And be it further enacted, that the faith of the United States be and the same is hereby pledged for the payment of just compensation to all persons who shall, on the said —— day of ——, hold such claims to service or labor; provided, that such persons shall make application for such compensation in the form and manner hereinafter prescribed, and provided further, that said persons shall have been, throughout the present insurrection, and shall continue to the close of the same, true and loyal to the Government of the United States, and shall not, directly or indirectly, have incited to insurrectionary acts, or given aid or comfort to any persons engaged in the insurrection aforesaid.

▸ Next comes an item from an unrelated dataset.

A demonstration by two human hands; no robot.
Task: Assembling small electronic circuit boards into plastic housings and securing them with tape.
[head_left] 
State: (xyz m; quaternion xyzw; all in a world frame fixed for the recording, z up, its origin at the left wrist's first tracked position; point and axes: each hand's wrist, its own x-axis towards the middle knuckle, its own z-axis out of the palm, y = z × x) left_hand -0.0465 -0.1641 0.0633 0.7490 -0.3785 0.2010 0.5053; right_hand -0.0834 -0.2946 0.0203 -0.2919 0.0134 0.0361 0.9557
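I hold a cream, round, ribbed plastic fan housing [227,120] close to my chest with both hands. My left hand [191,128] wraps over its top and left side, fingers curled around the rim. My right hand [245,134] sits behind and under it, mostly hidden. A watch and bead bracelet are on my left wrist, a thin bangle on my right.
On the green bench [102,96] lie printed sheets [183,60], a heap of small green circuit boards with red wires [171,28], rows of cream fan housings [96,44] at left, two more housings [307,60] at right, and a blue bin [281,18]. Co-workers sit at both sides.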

[Here should follow provisions
in regard to the manner of
application, the mode and
rate of compensation, etc.]
It will probably be found that the number of slaves for the remuneration of whose lost services applications will be made by loyal claimants, under such an act, will scarcely reach the number emancipated in 1834 by Great Britain, which was about seven hundred and seventy thousand; and that the sum paid by England to colonial slave-owners, namely about a hundred millions of dollars, (the probable cost of eight weeks war,) will suffice as just compensation for all the services due to loyal claimants thus taken and cancelled.[10]
[Footnote 10: The exact
number of slaves emancipated in the British
colonies was 770,390; and
the total amount of indemnity was
L19,950,066 sterling.]
An act couched in the terms here proposed could not be declared unconstitutional by the Supreme Court, without a shameless encroachment on legislative ground, nor without a reckless reversal of principles as well established, and of as high authority, as any which form the basis of constitutional law.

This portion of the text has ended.